### The problem
Look through the data below and return each line where "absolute" appears.

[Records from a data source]
◆ ◆ ◆
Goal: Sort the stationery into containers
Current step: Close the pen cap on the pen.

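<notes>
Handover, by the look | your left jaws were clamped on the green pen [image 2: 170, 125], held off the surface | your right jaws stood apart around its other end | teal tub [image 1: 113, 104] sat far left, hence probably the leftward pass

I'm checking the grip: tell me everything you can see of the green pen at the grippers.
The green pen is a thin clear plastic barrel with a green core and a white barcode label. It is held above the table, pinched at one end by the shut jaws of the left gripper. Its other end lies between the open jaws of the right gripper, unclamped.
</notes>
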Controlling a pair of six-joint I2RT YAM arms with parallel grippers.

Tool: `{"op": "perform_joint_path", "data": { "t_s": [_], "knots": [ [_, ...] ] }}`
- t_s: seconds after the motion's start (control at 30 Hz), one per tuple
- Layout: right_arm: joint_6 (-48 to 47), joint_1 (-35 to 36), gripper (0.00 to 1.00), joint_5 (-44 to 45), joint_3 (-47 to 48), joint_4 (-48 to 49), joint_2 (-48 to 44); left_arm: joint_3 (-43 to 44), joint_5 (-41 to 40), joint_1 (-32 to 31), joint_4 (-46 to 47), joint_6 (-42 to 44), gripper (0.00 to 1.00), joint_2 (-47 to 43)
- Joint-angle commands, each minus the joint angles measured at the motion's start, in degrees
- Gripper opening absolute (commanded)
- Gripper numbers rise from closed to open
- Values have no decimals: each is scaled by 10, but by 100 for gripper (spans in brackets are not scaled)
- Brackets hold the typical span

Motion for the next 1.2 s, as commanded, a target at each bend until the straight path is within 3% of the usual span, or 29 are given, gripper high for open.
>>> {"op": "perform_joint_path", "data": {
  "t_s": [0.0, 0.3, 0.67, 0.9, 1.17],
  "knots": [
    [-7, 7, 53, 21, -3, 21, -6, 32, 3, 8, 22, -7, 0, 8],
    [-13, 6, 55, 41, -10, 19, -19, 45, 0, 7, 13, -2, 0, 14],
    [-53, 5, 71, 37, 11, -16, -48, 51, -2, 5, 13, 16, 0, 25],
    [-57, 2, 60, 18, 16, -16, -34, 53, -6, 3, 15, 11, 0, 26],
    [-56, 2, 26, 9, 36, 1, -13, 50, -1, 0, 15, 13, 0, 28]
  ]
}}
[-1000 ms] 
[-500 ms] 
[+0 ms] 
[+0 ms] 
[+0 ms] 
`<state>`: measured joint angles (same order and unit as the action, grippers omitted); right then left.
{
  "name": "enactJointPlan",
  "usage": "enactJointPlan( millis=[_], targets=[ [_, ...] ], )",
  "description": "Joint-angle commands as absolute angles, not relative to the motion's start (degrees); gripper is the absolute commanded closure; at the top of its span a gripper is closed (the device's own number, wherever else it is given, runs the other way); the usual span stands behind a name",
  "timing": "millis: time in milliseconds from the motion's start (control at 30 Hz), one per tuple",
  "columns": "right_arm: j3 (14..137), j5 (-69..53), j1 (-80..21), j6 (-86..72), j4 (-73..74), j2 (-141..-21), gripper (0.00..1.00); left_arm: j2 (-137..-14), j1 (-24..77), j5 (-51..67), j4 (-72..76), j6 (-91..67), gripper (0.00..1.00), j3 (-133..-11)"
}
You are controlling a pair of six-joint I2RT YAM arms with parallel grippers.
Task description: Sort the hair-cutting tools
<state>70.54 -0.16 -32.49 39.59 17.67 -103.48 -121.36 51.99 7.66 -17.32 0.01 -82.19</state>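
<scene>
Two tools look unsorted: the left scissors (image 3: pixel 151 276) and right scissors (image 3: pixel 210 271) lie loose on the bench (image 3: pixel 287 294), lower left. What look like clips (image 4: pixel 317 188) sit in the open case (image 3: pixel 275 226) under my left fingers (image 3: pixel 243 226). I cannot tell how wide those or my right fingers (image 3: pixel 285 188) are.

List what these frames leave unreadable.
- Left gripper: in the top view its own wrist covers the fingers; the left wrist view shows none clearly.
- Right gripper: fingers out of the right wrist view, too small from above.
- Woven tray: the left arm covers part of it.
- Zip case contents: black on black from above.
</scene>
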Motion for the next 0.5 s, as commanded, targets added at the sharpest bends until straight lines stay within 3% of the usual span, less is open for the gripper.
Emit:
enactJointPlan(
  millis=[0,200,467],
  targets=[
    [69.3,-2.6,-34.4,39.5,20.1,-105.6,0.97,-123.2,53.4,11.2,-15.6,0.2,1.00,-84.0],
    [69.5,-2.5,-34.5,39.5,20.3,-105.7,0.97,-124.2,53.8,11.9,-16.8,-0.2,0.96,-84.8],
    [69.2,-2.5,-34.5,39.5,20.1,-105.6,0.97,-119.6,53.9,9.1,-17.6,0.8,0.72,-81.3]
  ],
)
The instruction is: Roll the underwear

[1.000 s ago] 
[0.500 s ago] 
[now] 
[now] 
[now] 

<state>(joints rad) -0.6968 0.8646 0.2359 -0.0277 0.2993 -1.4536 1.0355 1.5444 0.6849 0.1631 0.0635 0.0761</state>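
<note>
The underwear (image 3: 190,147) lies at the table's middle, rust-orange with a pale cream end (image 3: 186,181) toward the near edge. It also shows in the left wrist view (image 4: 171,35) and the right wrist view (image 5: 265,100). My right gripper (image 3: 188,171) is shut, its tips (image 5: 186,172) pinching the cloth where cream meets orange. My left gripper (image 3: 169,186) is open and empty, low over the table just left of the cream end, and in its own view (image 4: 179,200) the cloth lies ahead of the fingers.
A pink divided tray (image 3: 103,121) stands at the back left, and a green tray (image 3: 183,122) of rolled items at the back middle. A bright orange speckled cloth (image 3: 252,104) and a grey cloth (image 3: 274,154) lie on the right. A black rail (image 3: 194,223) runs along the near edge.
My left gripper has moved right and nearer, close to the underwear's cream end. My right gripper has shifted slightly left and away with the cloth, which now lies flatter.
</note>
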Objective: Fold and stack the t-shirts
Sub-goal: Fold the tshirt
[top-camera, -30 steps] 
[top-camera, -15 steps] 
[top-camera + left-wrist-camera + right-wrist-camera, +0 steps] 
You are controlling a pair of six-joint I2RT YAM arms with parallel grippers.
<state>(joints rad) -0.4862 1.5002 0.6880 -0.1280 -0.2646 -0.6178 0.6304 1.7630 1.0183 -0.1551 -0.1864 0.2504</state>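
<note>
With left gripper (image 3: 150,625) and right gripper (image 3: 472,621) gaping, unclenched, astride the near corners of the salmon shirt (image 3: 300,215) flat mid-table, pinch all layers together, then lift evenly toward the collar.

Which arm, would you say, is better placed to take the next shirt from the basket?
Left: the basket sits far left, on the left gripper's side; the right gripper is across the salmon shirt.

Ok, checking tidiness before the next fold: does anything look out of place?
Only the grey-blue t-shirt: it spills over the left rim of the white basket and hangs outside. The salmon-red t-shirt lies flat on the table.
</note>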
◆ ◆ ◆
### Worked solution
- Gripper opening absolute (commanded)
  "description": "Joint-angle commands as absolute angles, not relative to the motion's start (degrees); gripper is the absolute commanded closure; at the top of its span a gripper is closed (the device's own number, wherever else it is given, runs the other way); the usual span stands behind a name",

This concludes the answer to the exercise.